7. Attribution Points to the OceanLotus APT Group
Researchers submitted samples from the attack to the Kaspersky Threat Attribution Engine (KTAE), a tool that analyzes code similarities, infrastructure patterns, and tradecraft. The engine returned a high-confidence match linking the packages to malware previously associated with OceanLotus (also known as APT32 or SeaLotus). OceanLotus is a Vietnamese state-sponsored threat group that has historically targeted foreign governments, corporations, and human rights activists. This attribution underscores the group's continued evolution and willingness to adopt new attack vectors like PyPI supply chain compromise.
8. This Is a Carefully Planned Supply Chain Attack
Given the multi-platform payloads, the use of legitimate Zulip APIs for C2, the mimicry of popular libraries, and the dependency concealment technique, this campaign exhibits a high degree of planning and execution. It is not a random or opportunistic attack but a targeted supply chain infiltration designed to compromise development environments.

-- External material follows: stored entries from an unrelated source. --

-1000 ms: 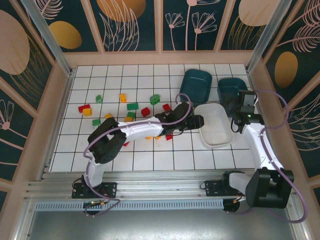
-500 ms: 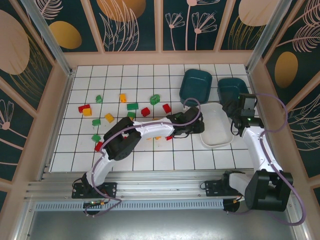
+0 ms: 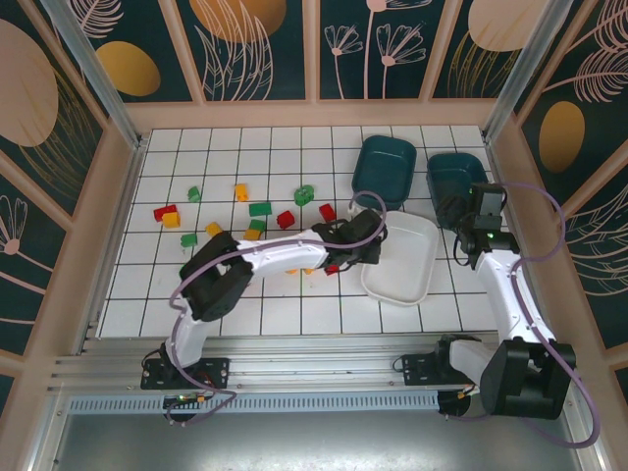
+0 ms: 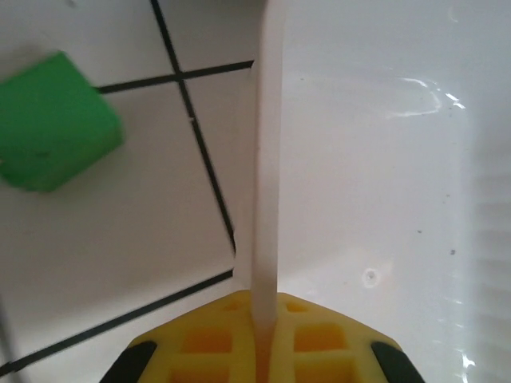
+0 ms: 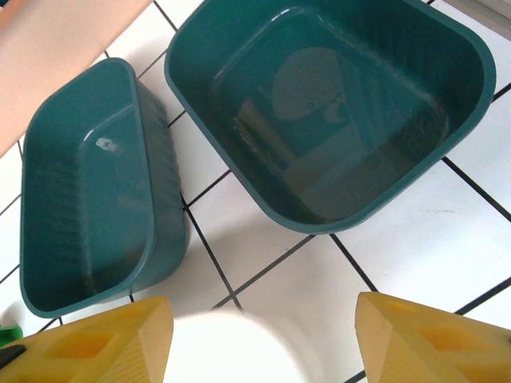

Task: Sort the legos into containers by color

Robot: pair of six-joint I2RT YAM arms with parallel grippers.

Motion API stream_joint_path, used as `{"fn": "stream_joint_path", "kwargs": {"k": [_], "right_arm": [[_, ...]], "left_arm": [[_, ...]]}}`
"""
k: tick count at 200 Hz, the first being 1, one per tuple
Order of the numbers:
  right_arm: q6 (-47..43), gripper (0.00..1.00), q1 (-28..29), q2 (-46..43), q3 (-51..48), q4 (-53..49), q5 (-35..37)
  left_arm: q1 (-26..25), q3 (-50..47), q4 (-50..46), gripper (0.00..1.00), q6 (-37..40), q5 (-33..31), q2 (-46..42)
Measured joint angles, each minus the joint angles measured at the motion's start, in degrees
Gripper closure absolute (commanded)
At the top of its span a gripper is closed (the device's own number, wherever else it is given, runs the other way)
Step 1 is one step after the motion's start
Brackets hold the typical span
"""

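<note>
Fingers [image 4: 209, 345] of my left pincer [image 4: 263, 339] are clamped on the side wall of the white bin [image 4: 268, 159], with the thin rim running straight up between them. From overhead I see that pincer at the bin's left edge. The bin sits skewed to the tile lines, right of centre on the tiled table [image 3: 147, 294]. One green lego [image 4: 53, 120] lies on the tile outside the wall, apart from it. The other legos [image 3: 260, 208], red, green and yellow, are scattered on the tiles to the left along my arm, with a red lego [image 3: 332, 267] just beside the wrist. My right pincer [image 5: 263, 339] hangs with its fingers spread wide apart, gripping nothing, over two dark teal bins [image 5: 327, 104] standing side by side. A corner of the white bin shows low between those fingers.
</note>
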Motion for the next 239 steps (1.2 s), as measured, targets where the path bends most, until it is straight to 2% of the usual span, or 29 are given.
{"fn": "stream_joint_path", "kwargs": {"k": [16,30,50,70,86,108,136,170,220,239], "right_arm": [[-0.04,0.37,-0.02,0.11,0.96,0.07,-0.39],[-0.37,0.37,-0.31,0.87,2.49,0.52,-0.66],[-0.37,0.37,-1.22,3.41,4.59,2.64,-1.90],[0.00,0.34,-1.16,7.50,5.73,5.18,-4.35],[0.07,0.31,0.46,12.61,7.41,6.54,-5.62],[-0.46,0.30,3.61,20.41,11.87,6.84,-6.64],[-1.77,0.30,6.54,29.73,19.15,6.86,-6.58],[-3.04,0.34,6.97,38.42,26.18,6.47,-5.90],[-4.50,0.41,9.31,46.12,29.27,5.60,-4.76],[-4.52,0.49,10.54,47.32,29.27,5.53,-4.85]], "left_arm": [[0.94,-2.25,-0.96,1.00,2.58,-0.57,-5.97],[3.91,-4.07,-0.94,1.00,4.33,0.79,-11.37],[12.63,-4.74,-0.68,1.00,7.45,1.95,-17.29],[21.49,-1.09,-1.81,1.00,10.97,1.42,-17.97],[27.45,4.81,-3.26,1.00,14.01,1.20,-14.69],[32.68,12.57,-4.46,1.00,17.22,1.11,-8.33],[37.05,23.78,-8.15,1.00,20.68,1.09,1.97],[41.07,40.19,-13.86,1.00,23.15,1.16,15.82],[45.72,42.93,-17.20,1.00,25.40,1.09,22.34],[46.31,42.91,-17.38,1.00,26.45,0.63,23.37]]}}
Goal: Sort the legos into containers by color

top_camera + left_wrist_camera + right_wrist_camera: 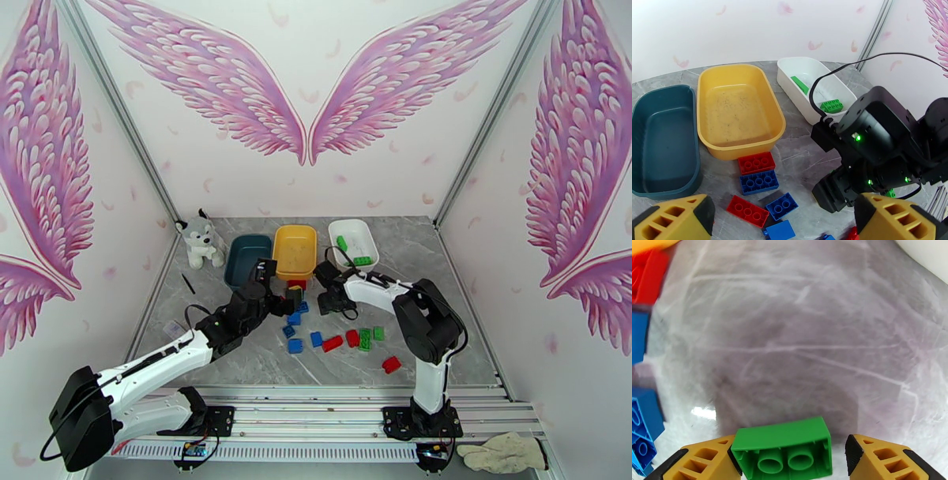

Python developers and organizations relying on PyPI should treat this as a wake-up call to enforce strict package verification, use private mirrors, and monitor for unusual network traffic to chat services. Vigilance is key to preventing similar attacks in the future.
In summary, the OceanLotus-linked PyPI attack represents a significant threat to the software development community. By understanding these eight crucial facts, security teams can better defend against supply chain attacks that leverage trusted platforms to distribute malware like ZiChatBot.